Cause for Justice, an amicus curiae (friend of the Court) in the litigation, put expert medical evidence before the Court confirming that from the moment of conception, the newly formed organism (zygote) is both living and human, i.e., is a living human being. But the Court did not deal with this evidence in its judgment. Rather, it seems clear that the Court conflated a precise understanding of what a legal person is (someone who had been born alive) with what it means to be a human being.
No recognised right
It isn’t clear why the Court overlooked the likelihood that, by defining “corpse” as “any dead human body, including the body of any still-born child”, the Legislature intended to confirm that the bodily remains of a still-born child is a dead human body. Rather, using its unique interpretive lens, the Court came to the conclusion that the Legislature expressly referenced the body of a still-born child in the definition of “corpse”, because, in the Court’s view, the body of a still-born child could not ordinarily be classified as a dead human body.
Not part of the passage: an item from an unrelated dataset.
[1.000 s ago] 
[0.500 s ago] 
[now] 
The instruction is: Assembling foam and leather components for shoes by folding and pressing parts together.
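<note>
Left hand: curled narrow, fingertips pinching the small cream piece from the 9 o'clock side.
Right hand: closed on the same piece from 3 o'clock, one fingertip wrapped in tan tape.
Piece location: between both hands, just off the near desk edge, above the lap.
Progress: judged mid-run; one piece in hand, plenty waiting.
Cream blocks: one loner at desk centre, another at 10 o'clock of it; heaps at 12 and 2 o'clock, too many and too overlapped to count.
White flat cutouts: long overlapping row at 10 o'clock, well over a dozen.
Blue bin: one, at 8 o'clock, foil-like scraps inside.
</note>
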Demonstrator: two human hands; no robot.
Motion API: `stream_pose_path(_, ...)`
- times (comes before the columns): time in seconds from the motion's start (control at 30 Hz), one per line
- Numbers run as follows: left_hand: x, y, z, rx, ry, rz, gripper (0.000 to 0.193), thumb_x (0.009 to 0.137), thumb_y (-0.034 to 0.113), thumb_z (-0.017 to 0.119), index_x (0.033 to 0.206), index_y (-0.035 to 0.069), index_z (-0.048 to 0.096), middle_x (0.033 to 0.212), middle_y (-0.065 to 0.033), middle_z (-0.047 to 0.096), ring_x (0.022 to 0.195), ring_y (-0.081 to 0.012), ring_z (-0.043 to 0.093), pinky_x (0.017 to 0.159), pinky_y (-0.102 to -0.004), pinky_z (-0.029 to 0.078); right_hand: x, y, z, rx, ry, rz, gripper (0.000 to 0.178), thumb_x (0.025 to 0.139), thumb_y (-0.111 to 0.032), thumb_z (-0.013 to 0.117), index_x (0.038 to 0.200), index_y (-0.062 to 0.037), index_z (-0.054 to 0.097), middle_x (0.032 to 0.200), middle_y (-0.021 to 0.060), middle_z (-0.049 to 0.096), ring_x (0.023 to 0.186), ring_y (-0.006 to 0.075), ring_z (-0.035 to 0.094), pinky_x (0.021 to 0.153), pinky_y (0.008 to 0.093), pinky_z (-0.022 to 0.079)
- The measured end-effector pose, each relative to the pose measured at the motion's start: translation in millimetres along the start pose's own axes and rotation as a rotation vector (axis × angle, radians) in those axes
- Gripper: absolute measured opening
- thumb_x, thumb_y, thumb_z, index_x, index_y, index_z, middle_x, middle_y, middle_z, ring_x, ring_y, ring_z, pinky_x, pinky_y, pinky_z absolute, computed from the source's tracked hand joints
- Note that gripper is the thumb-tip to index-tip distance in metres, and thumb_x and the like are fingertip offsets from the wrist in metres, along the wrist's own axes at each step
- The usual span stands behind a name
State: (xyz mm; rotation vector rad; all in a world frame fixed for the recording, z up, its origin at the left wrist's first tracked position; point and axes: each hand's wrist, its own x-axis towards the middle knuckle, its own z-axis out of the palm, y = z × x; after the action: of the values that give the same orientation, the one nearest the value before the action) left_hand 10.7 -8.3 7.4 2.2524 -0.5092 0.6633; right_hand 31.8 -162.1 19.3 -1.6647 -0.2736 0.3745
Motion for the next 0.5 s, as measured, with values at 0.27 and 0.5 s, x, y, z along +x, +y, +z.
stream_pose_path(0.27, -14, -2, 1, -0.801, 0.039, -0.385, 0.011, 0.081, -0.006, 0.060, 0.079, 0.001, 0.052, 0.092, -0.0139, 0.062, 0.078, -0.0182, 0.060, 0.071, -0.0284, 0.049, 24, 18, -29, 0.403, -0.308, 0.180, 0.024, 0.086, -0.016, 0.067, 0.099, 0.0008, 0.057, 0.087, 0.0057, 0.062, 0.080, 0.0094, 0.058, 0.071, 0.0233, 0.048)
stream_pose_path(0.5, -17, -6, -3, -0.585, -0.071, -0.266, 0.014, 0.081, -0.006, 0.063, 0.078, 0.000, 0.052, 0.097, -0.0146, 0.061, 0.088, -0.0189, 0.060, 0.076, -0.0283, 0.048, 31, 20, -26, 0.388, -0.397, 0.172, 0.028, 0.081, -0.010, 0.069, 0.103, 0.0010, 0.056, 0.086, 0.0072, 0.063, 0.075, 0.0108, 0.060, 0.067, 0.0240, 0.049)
This interpretation is far from convincing and merits reconsideration. This isn’t merely semantics; it goes to the heart of the Constitutional value of human dignity.
Although the Court’s finding that BADRA does not prohibit the burial of pre-viable babies is a positive for parents, the failure to conclusively resolve parents’ ‘right to bury’ is highly problematic. Parents are left without a clearly recognised right to rely on if they want to bury their prematurely deceased child. Yet, in declining to address this issue, the Court has left it open, and it remains for South Africans to enter this debate and affirm our belief in the value of all human life.
– Ryan Smit an attorney practicing law in South Africa.